Hi ra, glad to see that you're using stem! If you have any questions, suggestions, feature requests, or would like a code review then let me know. Few things I spotted...
# Stem does not do that yet. # See https://trac.torproject.org/projects/tor/ticket/7953 if is_valid_fingerprint(fingerprint): query = "ns/id/%s" % fingerprint else: raise ValueError("Invalid fingerprint: %s." % fingerprint) desc = self._controller.get_info(query) return RouterStatusEntryV3(desc)
As of just four weeks ago the Controller started providing v3 responses, so you can replace this with "self._controller.get_network_status(fingerprint)"...
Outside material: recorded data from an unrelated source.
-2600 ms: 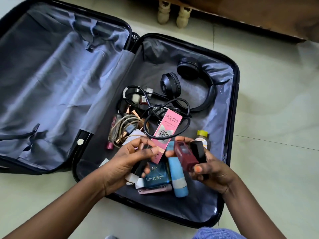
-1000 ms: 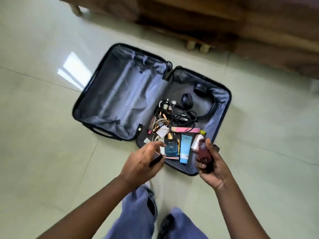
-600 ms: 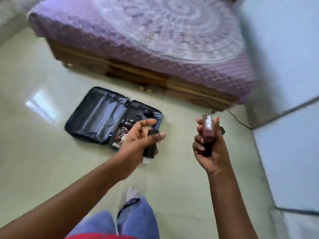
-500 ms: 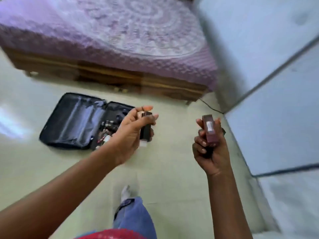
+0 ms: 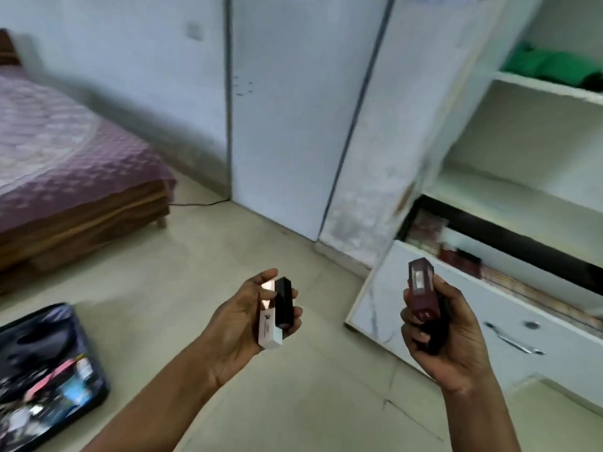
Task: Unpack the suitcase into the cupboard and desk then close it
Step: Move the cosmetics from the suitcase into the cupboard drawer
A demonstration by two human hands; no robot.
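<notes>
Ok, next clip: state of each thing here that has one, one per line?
suitcase: open on the floor, items inside.
cupboard drawer: pulled open.
cupboard shelves: exposed, green cloth on the top one.
left hand: grips a white box and a black box.
right hand: grips a maroon box and a dark item behind it.

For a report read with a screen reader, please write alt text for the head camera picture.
A person's left hand holds a white box and a black box, the right hand a dark red box, before open white cupboard shelves. The open suitcase lies on the floor at lower left, beside a bed.
</notes>
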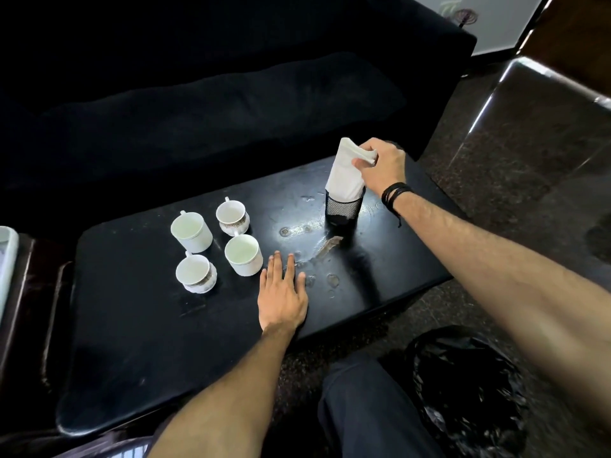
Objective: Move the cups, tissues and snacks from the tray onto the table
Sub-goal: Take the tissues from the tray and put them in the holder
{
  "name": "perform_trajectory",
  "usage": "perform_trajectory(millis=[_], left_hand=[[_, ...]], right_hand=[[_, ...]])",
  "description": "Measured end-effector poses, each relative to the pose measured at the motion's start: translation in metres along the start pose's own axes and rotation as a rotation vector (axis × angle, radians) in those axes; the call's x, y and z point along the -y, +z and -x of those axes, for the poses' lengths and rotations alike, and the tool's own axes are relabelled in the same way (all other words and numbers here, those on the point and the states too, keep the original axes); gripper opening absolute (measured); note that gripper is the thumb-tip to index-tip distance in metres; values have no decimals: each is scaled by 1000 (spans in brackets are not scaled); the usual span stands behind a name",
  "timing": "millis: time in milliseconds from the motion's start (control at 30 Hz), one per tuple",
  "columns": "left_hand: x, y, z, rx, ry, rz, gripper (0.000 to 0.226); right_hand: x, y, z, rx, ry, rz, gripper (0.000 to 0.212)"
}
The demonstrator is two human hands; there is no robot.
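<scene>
Several white cups stand grouped on the black table (pixel 139 325): two plain ones (pixel 191 231) (pixel 243 254) and two with a patterned band (pixel 232 216) (pixel 195 273). My left hand (pixel 282 294) lies flat on the table, fingers apart, just right of the cups and holding nothing. At the table's far right stands a black mesh holder (pixel 344 209) with white tissues (pixel 345 175) sticking up out of it. My right hand (pixel 382 166) pinches the top of the tissues. A pale tray edge (pixel 6 259) shows at the far left. No snacks are visible.
A black sofa (pixel 215 104) runs behind the table. A dark glossy chair (pixel 535 104) stands at the right. A black plastic bag (pixel 463 385) lies on the floor beside my leg (pixel 370 414). The table has worn, shiny patches near its middle.
</scene>
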State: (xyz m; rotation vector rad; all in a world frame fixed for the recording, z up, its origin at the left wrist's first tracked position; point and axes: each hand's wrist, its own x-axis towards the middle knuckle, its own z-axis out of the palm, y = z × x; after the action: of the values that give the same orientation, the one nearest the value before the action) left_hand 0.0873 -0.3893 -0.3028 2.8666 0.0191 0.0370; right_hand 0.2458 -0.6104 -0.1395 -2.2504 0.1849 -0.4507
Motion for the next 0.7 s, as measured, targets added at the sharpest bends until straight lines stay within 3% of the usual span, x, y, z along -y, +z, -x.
perform_trajectory(millis=[200, 400, 533, 600, 700], left_hand=[[0, 0, 1, -1, -1, 6, 58], [0, -1, 0, 2, 1, 7, 59], [0, -1, 0, 0, -2, 3, 60], [-1, -1, 0, 1, -4, 4, 60], [0, -1, 0, 1, -5, -11, 60]], right_hand=[[-6, -6, -7, 107, -65, 90, 12], [-11, 9, -2, 151, 2, 128, 18], [-15, 22, 10, 173, 40, 228, 35], [-16, 24, 17, 132, -36, 321, 50], [-14, 24, 19, -22, -305, 439, 70]])
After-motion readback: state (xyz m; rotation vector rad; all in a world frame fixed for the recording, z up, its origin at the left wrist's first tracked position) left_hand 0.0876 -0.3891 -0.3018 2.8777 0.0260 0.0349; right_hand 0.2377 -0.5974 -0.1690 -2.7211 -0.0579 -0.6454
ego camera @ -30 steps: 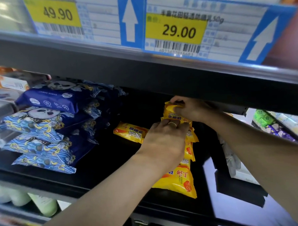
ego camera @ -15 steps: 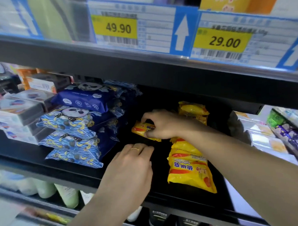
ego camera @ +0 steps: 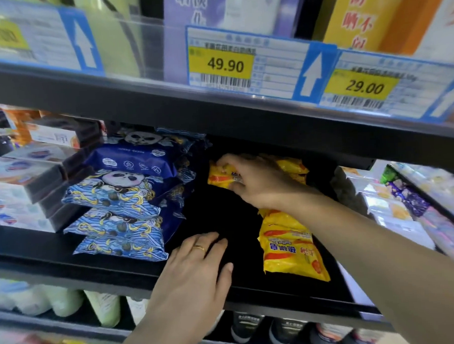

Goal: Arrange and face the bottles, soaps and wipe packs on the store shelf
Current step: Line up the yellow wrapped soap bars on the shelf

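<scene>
Yellow soap pack [ego camera: 222,176] sits deep on the black shelf [ego camera: 94,266], pinched by the right hand [ego camera: 257,181]. Left hand [ego camera: 196,272] rests flat, empty. Best drawn forward, label outward.

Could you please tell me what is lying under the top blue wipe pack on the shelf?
More blue wipe packs with a panda print, stacked down to the black shelf. Whatever lies behind the stack is covered.

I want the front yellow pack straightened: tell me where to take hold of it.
Pinch the front yellow pack across its near crimped end, coming from the shelf's open front. It lies flat, lengthwise, that end toward the shelf edge; the right arm crosses its rear.
</scene>
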`<action>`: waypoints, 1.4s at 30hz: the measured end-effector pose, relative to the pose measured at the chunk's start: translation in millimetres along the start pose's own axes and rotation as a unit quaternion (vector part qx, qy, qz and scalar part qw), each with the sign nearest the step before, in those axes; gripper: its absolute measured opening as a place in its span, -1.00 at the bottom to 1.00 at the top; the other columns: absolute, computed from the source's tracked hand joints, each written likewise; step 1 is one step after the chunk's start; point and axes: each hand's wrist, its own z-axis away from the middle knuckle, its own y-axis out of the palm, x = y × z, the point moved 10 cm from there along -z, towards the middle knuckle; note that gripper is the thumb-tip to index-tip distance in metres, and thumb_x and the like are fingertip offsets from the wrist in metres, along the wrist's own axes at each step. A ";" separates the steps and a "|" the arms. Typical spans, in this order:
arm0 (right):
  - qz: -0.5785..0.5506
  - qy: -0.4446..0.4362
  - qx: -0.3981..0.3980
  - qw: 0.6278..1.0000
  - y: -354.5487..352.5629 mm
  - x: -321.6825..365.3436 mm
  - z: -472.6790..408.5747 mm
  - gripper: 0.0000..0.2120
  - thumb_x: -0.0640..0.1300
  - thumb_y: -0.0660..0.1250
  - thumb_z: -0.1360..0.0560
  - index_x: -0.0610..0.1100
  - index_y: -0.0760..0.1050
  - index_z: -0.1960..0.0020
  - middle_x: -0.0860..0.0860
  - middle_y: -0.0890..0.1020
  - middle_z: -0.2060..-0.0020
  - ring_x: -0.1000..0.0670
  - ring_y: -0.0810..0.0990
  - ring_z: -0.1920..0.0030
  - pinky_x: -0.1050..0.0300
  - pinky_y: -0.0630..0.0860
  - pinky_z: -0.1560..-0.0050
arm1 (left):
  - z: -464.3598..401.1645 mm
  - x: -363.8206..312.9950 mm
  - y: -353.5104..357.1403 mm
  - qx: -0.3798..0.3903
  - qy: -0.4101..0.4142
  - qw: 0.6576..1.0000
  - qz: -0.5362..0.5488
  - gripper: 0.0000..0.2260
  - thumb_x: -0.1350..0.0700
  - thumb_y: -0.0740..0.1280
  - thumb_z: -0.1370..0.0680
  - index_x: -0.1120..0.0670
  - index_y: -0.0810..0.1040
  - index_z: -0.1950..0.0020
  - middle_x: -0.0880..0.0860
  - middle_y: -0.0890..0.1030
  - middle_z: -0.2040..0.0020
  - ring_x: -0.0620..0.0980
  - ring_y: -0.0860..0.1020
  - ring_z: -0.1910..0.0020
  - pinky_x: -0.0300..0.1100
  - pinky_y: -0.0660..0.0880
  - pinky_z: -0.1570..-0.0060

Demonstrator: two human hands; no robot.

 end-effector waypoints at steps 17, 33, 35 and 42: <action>-0.068 0.151 0.011 0.986 -5.1 -129.2 37.9 -0.59 -0.16 0.26 -0.62 0.22 0.50 -0.38 0.06 0.52 -0.41 -0.06 0.51 -0.37 0.02 0.47 -0.37 | 2.0 -1.1 -3.5 -0.026 0.012 1.000 0.005 -0.56 -0.14 0.11 -0.61 -0.02 0.61 -0.34 -0.03 0.59 -0.32 0.06 0.55 -0.27 0.03 0.56 -0.16; -0.064 0.109 -0.184 0.975 -41.7 -79.8 184.3 -0.71 -0.06 0.31 -0.55 0.04 0.61 -0.25 0.12 0.61 -0.17 0.07 0.48 -0.25 0.34 0.31 -0.34 | 6.6 -43.1 -29.4 -0.066 0.083 0.991 0.078 -0.62 -0.09 0.15 -0.57 -0.06 0.63 -0.28 -0.12 0.62 -0.22 -0.06 0.50 -0.22 0.00 0.54 -0.10; -0.039 0.119 -0.183 0.975 -44.3 -90.2 208.8 -0.72 -0.15 0.35 -0.55 0.02 0.62 -0.24 0.12 0.62 -0.14 0.07 0.50 -0.18 0.53 0.24 -0.22 | 6.0 -68.8 -37.3 -0.074 0.110 0.987 0.088 -0.63 -0.08 0.16 -0.55 -0.08 0.62 -0.27 -0.15 0.61 -0.22 -0.08 0.49 -0.21 -0.05 0.53 -0.09; -0.025 0.170 -0.195 0.966 -48.4 -160.8 285.6 -0.68 -0.19 0.42 -0.54 0.09 0.59 -0.24 0.23 0.55 -0.18 0.08 0.49 -0.24 0.54 0.24 -0.21 | -3.7 -162.0 -25.4 -0.052 0.153 0.979 0.122 -0.67 -0.06 0.19 -0.53 -0.15 0.56 -0.25 -0.24 0.57 -0.18 -0.16 0.47 -0.17 -0.23 0.53 -0.04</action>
https://gitweb.torproject.org/stem.git/commitdiff/003fa8e
circ.build_flags.count('IS_INTERNAL') == 0
This would more commonly be done as...
'IS_INTERNAL' not in circ.build_flags
try: controller.reset_conf("__DisablePredictedCircuits") controller.reset_conf("__LeaveStreamsUnattached") controller.close() except NameError: pass
What raises a NameError?
# close circuit, but ignore if it does not exist anymore try: self._controller.get_circuit(self._cid) self._controller.close_circuit(self._cid) except (ValueError, InvalidArguments): pass
What is the purpose of the get_circuit() call? If it's not superfluous then you can provide a default argument to prevent it from raising an exception (just about every getter allows for one). Also, you can omit exception types to catch everything (if you'd like to ignore all errors). For instance, in this case...
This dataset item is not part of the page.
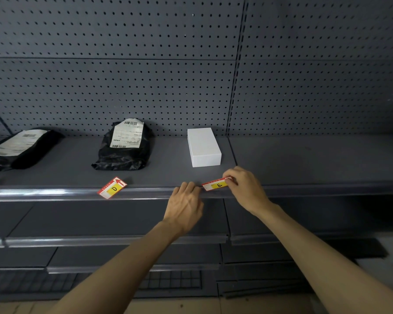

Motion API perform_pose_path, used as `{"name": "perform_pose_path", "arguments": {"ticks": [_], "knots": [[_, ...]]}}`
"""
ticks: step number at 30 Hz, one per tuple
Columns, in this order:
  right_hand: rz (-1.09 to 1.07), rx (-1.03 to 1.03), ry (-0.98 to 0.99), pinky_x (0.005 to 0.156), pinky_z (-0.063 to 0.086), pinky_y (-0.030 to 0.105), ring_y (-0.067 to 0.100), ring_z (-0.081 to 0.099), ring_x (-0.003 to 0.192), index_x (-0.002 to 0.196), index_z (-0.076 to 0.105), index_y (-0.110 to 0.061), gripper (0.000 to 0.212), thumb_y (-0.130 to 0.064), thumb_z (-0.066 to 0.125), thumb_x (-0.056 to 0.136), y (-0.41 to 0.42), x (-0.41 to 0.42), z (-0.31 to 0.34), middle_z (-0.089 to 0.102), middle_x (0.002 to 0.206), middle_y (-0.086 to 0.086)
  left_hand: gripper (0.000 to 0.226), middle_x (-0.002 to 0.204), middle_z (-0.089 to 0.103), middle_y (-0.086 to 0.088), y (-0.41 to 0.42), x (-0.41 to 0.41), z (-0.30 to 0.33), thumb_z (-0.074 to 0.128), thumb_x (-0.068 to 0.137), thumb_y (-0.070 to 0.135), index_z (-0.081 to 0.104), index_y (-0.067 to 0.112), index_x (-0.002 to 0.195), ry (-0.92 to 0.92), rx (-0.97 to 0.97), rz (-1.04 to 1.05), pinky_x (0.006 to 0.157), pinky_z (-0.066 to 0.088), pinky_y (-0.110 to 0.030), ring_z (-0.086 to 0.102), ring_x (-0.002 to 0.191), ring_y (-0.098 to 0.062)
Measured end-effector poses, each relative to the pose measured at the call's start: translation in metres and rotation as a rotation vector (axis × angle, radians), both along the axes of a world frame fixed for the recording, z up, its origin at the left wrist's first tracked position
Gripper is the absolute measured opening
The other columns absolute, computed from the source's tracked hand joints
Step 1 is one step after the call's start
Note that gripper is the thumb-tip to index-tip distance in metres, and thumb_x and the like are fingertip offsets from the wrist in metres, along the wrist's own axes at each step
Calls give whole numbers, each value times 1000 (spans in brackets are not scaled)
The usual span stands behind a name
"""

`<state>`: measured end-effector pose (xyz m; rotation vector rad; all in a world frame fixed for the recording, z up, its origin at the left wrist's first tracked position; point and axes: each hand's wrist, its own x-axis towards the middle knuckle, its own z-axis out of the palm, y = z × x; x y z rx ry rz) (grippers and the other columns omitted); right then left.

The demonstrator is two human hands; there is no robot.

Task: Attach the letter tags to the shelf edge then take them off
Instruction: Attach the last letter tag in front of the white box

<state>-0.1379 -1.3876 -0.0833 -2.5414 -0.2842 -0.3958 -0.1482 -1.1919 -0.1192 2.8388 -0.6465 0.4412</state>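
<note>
E tag pinched by both hands at shelf edge | D tag lies loose, tilted

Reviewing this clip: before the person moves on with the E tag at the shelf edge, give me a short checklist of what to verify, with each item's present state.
1. Both hands on the tag: ok. The left hand has its fingertips at the left end of the E tag, and the right hand pinches the right end.
2. E tag seated in the shelf edge strip: cannot tell; it sits tilted at the lip.
3. E tag in front of the white box: ok.
4. D tag clipped in: not ok; it lies askew across the edge.
5. Black parcel clear of the hands: ok; it lies further back on the shelf.
</note>
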Motion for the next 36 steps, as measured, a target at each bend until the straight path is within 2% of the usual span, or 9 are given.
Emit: {"name": "perform_pose_path", "arguments": {"ticks": [3, 8, 15, 17, 20, 22, 27, 32, 36], "knots": [[14, -37, 17, 63, 41, 16, 9, 54, 76, 94, 65, -12, 11, -14, 54, 95, 2, 0, 1, 54, 88, -3, 31, 111, 58, -2, 1, -1, 0, 47, 89, 26, 60, 16, 115, 4, 0, -1, 90, 43, -34, 52, 101, -21], [38, -102, 28, 55, 28, 11, 9, 49, 69, 96, 67, -10, 16, -13, 52, 96, 7, -1, -3, 50, 87, -2, 29, 110, 59, -2, 0, 1, 1, 48, 90, 26, 61, 14, 113, 14, -16, 0, 90, 43, -34, 52, 100, -20], [40, -159, 29, 61, 39, 19, 16, 57, 74, 101, 68, -10, 18, -16, 51, 97, 13, 0, 0, 52, 91, 3, 31, 116, 57, -3, 1, 3, 0, 49, 91, 26, 57, 15, 119, 38, 3, -12, 97, 43, -35, 51, 106, -20], [32, -163, 47, 64, 43, 22, 16, 59, 78, 112, 65, -10, 21, -17, 52, 97, 15, -1, 3, 55, 100, 5, 32, 119, 55, -3, 2, 5, 1, 48, 92, 27, 56, 15, 121, 58, 21, -18, 99, 43, -35, 50, 108, -21], [17, -160, 56, 64, 46, 20, 19, 64, 89, 130, 51, -11, 38, -23, 57, 95, 14, -5, 7, 53, 119, 6, 32, 119, 56, -4, 7, 8, 9, 48, 91, 27, 55, 15, 120, 67, 36, -25, 97, 44, -37, 51, 108, -22], [1, -195, 18, 62, 42, 18, 18, 64, 89, 126, 52, -12, 37, -28, 59, 93, 13, -8, 12, 54, 119, 6, 30, 119, 56, -6, 14, 10, 19, 48, 91, 28, 55, 14, 117, 61, 42, -9, 95, 45, -38, 51, 108, -24], [-23, -337, -122, 64, 40, 25, 19, 59, 87, 106, 63, -10, 35, -41, 55, 91, 36, -12, 33, 64, 102, 5, 30, 113, 59, -8, 51, 11, 58, 47, 92, 33, 58, 12, 111, 22, 27, 50, 91, 43, -40, 53, 108, -28], [62, -370, -175, 71, 47, 37, 24, 57, 85, 93, 66, -9, 39, -45, 51, 90, 102, -14, 60, 66, 90, 7, 33, 105, 63, -9, 121, 5, 97, 48, 93, 39, 62, 11, 101, 2, 29, 137, 90, 45, -43, 53, 106, -30], [136, -354, -194, 71, 46, 37, 26, 58, 87, 93, 64, -9, 39, -45, 49, 91, 176, -15, 79, 65, 92, 7, 32, 101, 66, -8, 197, -7, 115, 50, 91, 41, 63, 13, 96, -19, -2, 236, 87, 45, -42, 56, 103, -29]]}}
self._controller.get_circuit(self._cid, None)
try: self._controller.close_circuit(self._cid) except: pass
try: controller = Controller.from_port() except SocketError: sys.stderr.write("ERROR: Couldn't connect to Tor.\n") sys.exit(1) controller.authenticate()
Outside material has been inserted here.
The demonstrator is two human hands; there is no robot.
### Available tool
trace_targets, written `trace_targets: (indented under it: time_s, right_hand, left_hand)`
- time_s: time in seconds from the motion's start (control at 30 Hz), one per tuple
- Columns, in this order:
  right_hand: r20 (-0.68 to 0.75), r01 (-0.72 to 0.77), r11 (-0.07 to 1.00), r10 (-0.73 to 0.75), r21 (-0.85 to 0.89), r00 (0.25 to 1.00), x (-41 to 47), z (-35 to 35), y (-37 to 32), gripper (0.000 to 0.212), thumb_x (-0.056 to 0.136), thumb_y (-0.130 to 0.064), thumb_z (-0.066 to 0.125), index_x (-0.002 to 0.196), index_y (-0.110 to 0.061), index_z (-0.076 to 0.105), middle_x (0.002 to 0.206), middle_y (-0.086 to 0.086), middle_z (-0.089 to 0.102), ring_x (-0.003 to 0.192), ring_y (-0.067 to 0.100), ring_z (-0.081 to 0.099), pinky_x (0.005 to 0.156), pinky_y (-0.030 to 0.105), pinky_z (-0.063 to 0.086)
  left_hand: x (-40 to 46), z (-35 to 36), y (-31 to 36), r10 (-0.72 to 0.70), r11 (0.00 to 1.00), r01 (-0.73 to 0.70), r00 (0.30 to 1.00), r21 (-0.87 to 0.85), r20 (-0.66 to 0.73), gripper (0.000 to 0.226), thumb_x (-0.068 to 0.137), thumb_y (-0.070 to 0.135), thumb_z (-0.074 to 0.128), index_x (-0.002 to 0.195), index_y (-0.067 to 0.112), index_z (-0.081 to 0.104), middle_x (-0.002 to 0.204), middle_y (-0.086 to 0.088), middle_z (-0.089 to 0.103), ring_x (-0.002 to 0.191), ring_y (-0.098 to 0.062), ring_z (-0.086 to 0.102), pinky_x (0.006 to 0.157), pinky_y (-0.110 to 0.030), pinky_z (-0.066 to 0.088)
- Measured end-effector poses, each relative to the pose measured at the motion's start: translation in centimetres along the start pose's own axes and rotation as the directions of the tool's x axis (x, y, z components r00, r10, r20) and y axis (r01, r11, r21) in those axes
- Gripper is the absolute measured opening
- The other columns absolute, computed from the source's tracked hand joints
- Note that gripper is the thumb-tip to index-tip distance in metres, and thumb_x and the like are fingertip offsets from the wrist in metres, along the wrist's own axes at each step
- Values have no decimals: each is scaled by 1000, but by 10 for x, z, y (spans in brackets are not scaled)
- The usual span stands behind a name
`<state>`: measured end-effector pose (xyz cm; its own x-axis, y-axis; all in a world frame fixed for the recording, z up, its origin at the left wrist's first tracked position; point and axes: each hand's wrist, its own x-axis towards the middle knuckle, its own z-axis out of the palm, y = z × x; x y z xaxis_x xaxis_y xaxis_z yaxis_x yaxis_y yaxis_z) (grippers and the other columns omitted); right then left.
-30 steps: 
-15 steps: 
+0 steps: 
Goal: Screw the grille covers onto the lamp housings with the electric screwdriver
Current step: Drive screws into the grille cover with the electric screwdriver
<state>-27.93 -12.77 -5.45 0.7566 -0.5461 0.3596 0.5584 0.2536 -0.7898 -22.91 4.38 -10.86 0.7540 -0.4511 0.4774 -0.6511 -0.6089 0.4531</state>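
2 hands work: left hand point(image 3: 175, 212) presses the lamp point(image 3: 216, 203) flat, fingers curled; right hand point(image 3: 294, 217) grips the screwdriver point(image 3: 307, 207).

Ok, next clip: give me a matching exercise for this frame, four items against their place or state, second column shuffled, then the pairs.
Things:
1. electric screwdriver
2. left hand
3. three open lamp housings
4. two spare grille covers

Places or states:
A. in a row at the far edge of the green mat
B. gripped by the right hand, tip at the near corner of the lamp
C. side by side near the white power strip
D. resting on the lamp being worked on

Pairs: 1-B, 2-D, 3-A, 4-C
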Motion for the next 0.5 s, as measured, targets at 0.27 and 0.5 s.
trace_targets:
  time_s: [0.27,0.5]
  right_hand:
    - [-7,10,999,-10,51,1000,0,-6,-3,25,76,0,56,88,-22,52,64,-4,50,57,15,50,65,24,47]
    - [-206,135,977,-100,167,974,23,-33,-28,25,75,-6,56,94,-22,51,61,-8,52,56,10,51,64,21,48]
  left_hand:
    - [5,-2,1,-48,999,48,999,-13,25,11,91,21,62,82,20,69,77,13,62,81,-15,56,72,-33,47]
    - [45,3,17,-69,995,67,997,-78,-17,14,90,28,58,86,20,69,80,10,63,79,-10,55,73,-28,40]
This is certainly a fine way of doing it, but you might want to also look at connection.connect_port()...
https://stem.torproject.org/api/connection.html#stem.connection.connect_port
It is intended to be a quick and easy method of getting a Controller for command-line applications. For instance, it will present a password prompt if tor is configured to use password authentication. Just realized I should have included it in a tutorial somewhere...
Your code looks great! If you wouldn't mind I'd love to reference it on stem's examples page...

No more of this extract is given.